I've ported GMP to Mac Pro. GMPbench > 7700

Mon Oct 16 17:32:04 CEST 2006

"Jason Martin" <jason.worth.martin at gmail.com> writes:

  I played with my code some on an Opteron machine today and got it down
  to 2.5 cycles/limb.  There is a trade-off, of course.  For low limb
  counts (less than 16) the old code is still faster on the Opteron.  On
  a Woodcrest, however, my unrolled add_n beats the old code for all
  limb counts (which is extremely surprising considering I save off so
  many registers to the stack, it must be doing something clever to
  avoid read-after-write stalls).

The theoretical limit for add_n and sub_n is 1.5 cycles/limb for
Opteron, and 2.0 cycles/limb on Woodcrest (or Conroe).

  > You might want to see how close to 4 cycles/limb you can get for a new
  > mpn_addmul_1 and friends.  (The mulq instruction cannot be repeated
  > more than once every 4th cycles, so mpn_addmul_1 will never run better
  > than at 4 cycles/limb using mulq.)

  I played with this some today, but the best I could get was around 6.5
  cycles/limb on the Woodcrest which is about the same as the old code
  on Woodcrest.  It didn't benifit at all from unrolling.

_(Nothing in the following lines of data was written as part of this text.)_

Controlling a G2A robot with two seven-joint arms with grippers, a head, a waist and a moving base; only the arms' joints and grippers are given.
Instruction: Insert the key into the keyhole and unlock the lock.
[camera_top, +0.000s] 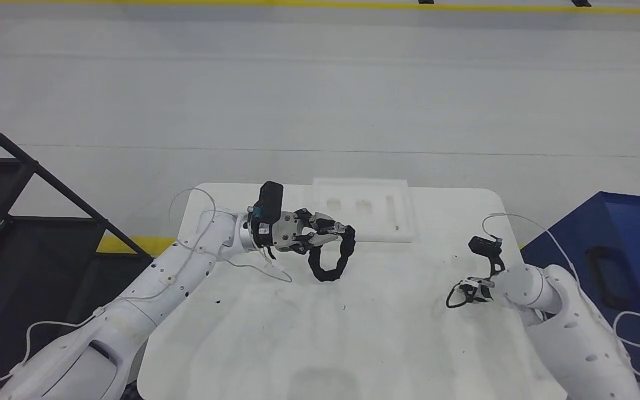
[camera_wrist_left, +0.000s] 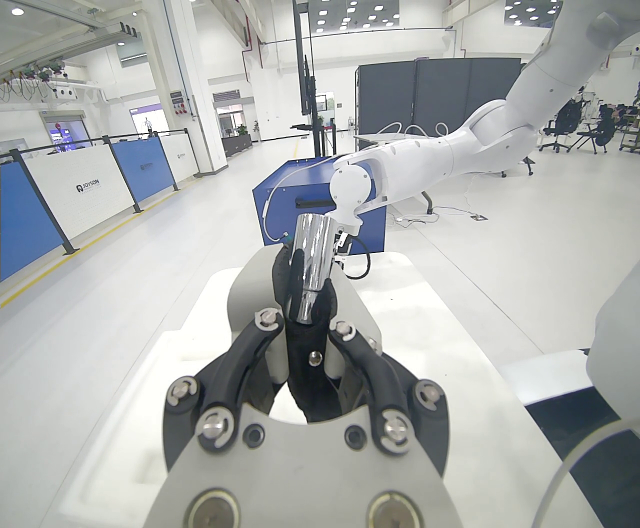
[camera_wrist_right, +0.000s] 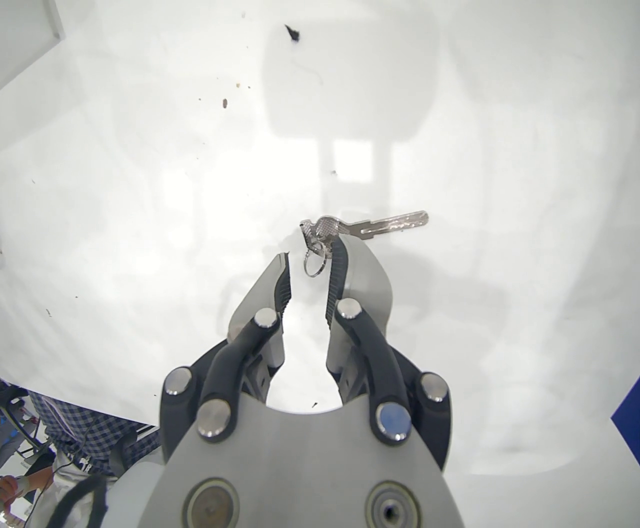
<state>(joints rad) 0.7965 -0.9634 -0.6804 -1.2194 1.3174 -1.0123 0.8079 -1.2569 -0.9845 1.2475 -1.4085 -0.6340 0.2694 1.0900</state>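
Note:
My left gripper (camera_top: 318, 236) is held above the table's back left, shut on a black cable lock (camera_top: 331, 259) whose loop hangs below it. In the left wrist view the gripper (camera_wrist_left: 305, 325) clamps the black cable (camera_wrist_left: 311, 370), and the lock's chrome cylinder (camera_wrist_left: 312, 260) sticks out past the fingertips. My right gripper (camera_top: 468, 293) is low over the table's right side. It (camera_wrist_right: 312, 252) stands open over a silver key (camera_wrist_right: 380, 227) lying flat on the table. The key's head and small ring (camera_wrist_right: 314, 265) sit at one fingertip, with the blade pointing away sideways.
A white foam tray (camera_top: 362, 208) with shaped recesses lies at the table's (camera_top: 330, 340) back edge, just behind the lock. A blue cabinet (camera_top: 600, 240) stands off the table's right side. Small dark specks dot the tabletop (camera_wrist_right: 150, 200).

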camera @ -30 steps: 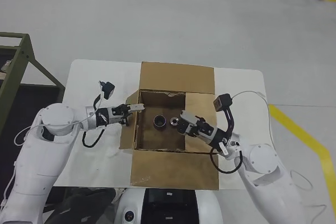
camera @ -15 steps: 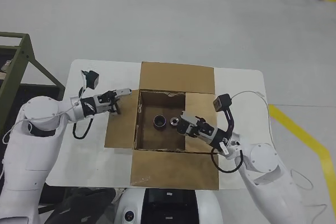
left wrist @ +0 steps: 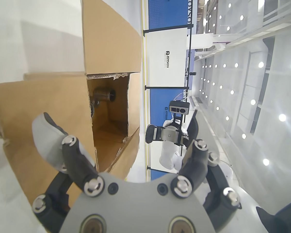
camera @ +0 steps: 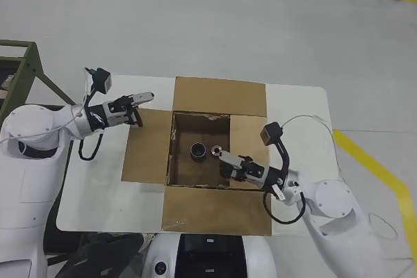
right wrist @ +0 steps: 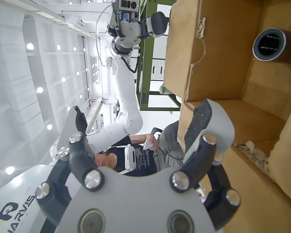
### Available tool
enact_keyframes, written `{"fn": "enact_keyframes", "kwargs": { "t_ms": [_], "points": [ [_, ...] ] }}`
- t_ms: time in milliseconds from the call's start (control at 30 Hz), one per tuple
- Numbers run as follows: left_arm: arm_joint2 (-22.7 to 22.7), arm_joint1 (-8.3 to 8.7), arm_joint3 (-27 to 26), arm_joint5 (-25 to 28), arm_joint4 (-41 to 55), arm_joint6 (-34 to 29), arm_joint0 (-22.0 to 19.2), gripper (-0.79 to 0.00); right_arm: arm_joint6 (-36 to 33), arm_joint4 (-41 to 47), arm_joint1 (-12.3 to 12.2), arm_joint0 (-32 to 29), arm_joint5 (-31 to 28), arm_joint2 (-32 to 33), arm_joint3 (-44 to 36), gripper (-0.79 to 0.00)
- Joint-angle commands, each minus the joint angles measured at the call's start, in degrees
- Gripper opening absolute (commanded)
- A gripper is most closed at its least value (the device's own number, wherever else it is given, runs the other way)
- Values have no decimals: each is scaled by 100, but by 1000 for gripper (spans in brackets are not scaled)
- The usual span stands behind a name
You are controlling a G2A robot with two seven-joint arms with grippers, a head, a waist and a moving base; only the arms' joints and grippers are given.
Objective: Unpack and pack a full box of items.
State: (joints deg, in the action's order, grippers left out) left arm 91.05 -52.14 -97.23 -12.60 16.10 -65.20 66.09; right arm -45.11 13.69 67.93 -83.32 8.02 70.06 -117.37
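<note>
An open cardboard box (camera: 201,174) stands mid-table with its flaps folded out. On its floor lie a dark metal cylinder (camera: 197,150) and a smaller piece (camera: 215,149) beside it. The cylinder (right wrist: 269,44) points its open end at the right wrist camera, and the left wrist view catches the cylinder (left wrist: 104,94) through the box opening. My left gripper (camera: 140,108) hangs open and empty over the table, beyond the far corner of the left flap (camera: 146,149). My right gripper (camera: 221,156) is open and empty, just inside the box at its right wall.
A green metal rack (camera: 14,76) stands off the table's left edge. The white table (camera: 104,194) has bare room left of the box and a narrower strip (camera: 299,111) on the right. Torn paper scraps (right wrist: 252,146) lie in a corner of the box.
My left gripper let go of the left flap and drew back to the far left. That flap now lies flat on the table. The right gripper shifted slightly inside the box.
</note>
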Motion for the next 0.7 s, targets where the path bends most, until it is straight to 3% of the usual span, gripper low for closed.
{"fn": "enact_keyframes", "kwargs": {
  "t_ms": [0,300,667],
  "points": [
    [-72,2,-37,-24,-26,20,-53,0,-20,-19,-17,-61,35,44,-90,0],
    [-583,-12,-180,-250,-157,119,-433,0,-276,55,-117,-449,-135,426,-334,0],
    [-1522,-138,205,-550,-58,398,-1196,0,-708,462,-214,-875,-511,800,-300,0]
  ]
}}
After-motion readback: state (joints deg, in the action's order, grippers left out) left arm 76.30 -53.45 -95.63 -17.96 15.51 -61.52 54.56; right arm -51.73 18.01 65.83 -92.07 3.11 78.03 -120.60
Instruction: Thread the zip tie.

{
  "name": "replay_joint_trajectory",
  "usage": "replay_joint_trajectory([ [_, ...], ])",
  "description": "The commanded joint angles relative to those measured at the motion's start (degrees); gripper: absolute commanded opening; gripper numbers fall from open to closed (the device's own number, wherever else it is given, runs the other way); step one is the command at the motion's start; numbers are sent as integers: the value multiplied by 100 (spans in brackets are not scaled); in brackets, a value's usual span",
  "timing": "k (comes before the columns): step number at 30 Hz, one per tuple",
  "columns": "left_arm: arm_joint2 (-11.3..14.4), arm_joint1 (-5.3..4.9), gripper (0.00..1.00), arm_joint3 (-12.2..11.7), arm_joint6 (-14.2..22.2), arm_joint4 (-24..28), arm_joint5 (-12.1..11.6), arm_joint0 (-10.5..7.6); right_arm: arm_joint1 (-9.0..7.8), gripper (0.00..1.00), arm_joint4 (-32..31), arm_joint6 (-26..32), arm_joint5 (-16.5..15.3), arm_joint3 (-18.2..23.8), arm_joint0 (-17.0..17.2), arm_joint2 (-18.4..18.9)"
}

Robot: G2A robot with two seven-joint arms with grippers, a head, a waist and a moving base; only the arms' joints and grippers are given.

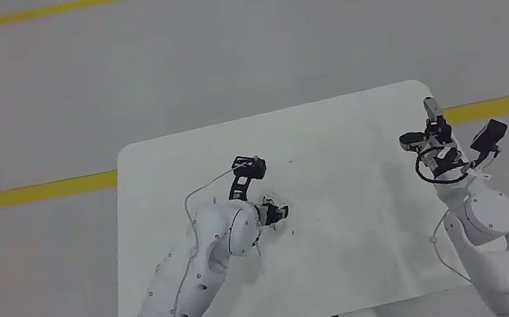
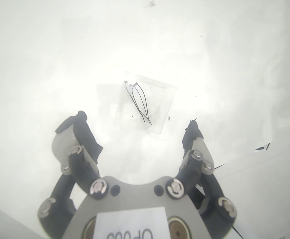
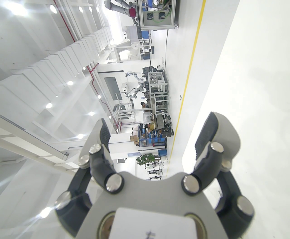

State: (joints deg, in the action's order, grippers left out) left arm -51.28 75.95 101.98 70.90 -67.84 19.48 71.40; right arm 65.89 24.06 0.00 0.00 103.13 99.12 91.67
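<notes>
The thin black plastic zip ties (image 2: pixel 139 101), about three of them, lie close together in a clear square plastic tray (image 2: pixel 159 108) on the white table (image 1: pixel 350 244). Their small heads are at one end and their tails are gathered at the other. The left gripper (image 2: pixel 137 118) hangs directly above this tray with its fingers spread wide and nothing between them. The right gripper (image 3: pixel 157 118) is at the right edge of the table, well apart from the tray. Its fingers are also wide and empty, and it points out toward the room. I judge that such a tie is very light, springy and smooth, so it can slide or flick away under the pads, and its neighbours can come up with it. A good place to take hold is probably near the head, where the tie is thickest, leaving the tail free for threading. On the ties and the tray I see no writing. Each gripper carries a white paper label (image 2: pixel 132 223) with dark print, cut by the picture edge.
</notes>
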Motion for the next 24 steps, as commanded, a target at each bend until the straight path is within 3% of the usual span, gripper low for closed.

You might need to reorder and schedule instructions, try different
instruction combinations, and different memory addressing schemes.
This can be a tedious task.

The theoretical limit for addmul_1 for Opteron might be 2 cycles/limb,
although I am not aware of any loop that runs better than at 3
cycles/limb.  The theoretical limit for addmul_1 for Woodcrest is >= 4
cycles/limb, but I am not aware of any loop that runs better than at 5
cycles/limb.

  Does the Core 2 64 bit multiply use the 64 bit adders from multiple
  ALU execution units?  From the descriptions I've seen, I expected it
  to be able to issue a multiply, two adds, and a load/store
  simultaneously.  However, that doesn't seem to be the case (but
  perhaps I'm just confused).

Never trust vendors' manuals.  Experimenting with the pipelines gives
more accurate data.

-- 
Torbjörn